House GOP Health Plan Would Accelerate Depletion of Medicare Trust Fund by Four Years

The House bill to repeal the Affordable Care Act (ACA) would move up the Medicare’s Hospital Insurance (HI) trust fund’s depletion from 2028 to 2024 (see graph). Repealing a payroll tax on high earners would advance the depletion date by three years, as we previously reported. Additional Medicare payments to hospitals that serve many uninsured payments would advance it one more year, we now estimate.

The ACA imposed an additional payroll tax of 0.9 percent on earnings above $200,000 for an individual and $250,000 for a couple, bringing the total payroll tax to 3.8 percent on earnings above those levels. Repealing the payroll tax add-on would reduce federal revenues by $117 billion over the 2017-2026 period, according to the Joint Committee on Taxation. This would undermine Medicare’s financing while providing a windfall to high earners.

It also would be highly regressive. Nearly two-thirds of the benefits would go to millionaires, who would get tax cuts of $13,700 each, on average, in 2025, according to the Tax Policy Center. At the same time, the House bill would undermine the financial security of millions of low- and moderate-income households by repealing the ACA’s coverage expansions and raising the cost of buying coverage and paying out-of-pocket expenses.

Medicare’s chief actuary estimates that repealing the additional payroll tax would harm Medicare’s financing in both the near and long term. It would advance the HI trust fund’s depletion date by three years and would increase HI’s 75-year deficit by more than half — from 0.73 percent to 1.12 percent of payroll subject to tax.

The House bill would also weaken Medicare’s financing in another way. Medicare makes additional “disproportionate share hospital” payments to facilities that serve many uninsured patients. Because the bill would reduce the number of people with Medicaid and increase the number of uninsured, it would increase these payments by $43 billion over ten years. This additional spending would hasten the depletion of HI’s trust fund by an additional year, we estimate.
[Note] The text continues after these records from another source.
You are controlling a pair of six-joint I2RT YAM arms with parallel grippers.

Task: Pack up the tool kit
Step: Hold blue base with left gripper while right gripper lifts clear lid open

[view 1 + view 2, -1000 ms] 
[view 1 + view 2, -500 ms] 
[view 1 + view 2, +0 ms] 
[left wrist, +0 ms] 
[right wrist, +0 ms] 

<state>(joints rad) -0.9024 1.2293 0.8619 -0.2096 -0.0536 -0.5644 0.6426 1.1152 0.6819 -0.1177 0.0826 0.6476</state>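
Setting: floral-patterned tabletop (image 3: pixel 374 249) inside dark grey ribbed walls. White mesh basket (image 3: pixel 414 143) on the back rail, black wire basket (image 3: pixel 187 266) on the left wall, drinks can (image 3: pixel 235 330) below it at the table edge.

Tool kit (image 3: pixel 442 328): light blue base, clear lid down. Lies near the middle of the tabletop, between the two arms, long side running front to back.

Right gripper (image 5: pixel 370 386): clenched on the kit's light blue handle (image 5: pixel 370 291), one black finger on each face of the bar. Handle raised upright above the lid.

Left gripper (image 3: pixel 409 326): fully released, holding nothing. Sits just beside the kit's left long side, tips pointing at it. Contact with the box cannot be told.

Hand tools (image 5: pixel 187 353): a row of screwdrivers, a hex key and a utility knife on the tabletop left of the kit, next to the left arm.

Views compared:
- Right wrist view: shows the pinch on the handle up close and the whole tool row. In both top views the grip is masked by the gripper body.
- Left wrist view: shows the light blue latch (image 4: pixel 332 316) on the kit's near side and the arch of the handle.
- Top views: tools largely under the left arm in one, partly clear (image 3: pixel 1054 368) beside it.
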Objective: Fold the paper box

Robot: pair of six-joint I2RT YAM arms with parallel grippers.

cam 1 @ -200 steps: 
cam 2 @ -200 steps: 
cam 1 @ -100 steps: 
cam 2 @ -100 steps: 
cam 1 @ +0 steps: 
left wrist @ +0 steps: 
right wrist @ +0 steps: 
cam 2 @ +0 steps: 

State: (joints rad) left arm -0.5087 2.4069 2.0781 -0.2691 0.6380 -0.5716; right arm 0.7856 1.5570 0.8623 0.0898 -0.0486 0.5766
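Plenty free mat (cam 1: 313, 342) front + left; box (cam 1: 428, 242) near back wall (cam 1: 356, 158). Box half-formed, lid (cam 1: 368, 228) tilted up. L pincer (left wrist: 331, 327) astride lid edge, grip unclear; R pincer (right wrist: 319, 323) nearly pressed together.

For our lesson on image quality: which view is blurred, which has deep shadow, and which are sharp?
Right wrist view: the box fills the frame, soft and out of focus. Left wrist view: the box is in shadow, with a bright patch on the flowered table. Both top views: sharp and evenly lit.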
Undercutting Medicare’s finances would further expose it to benefit cuts. Speaker Paul Ryan and other House Republican leaders have proposed converting Medicare to a “premium support” system, which would provide beneficiaries with vouchers whose purchasing power wouldn’t keep pace with health care costs. They’ve also proposed raising Medicare’s eligibility age from 65 to 67.

Ryan falsely claims that Medicare is “going broke” and that these radical changes are necessary to “save” the program. That’s nonsense; as I’ve explained, Medicare could still pay 87 percent of hospital insurance costs after HI’s trust fund is depleted, and Medicare’s coverage for doctor and outpatient costs and its prescription drug benefit have their own revenue sources and can’t run short of funds. By accelerating HI’s insolvency date, the House bill would only fuel these bogus charges and put Medicare coverage for seniors and persons with disabilities at greater risk.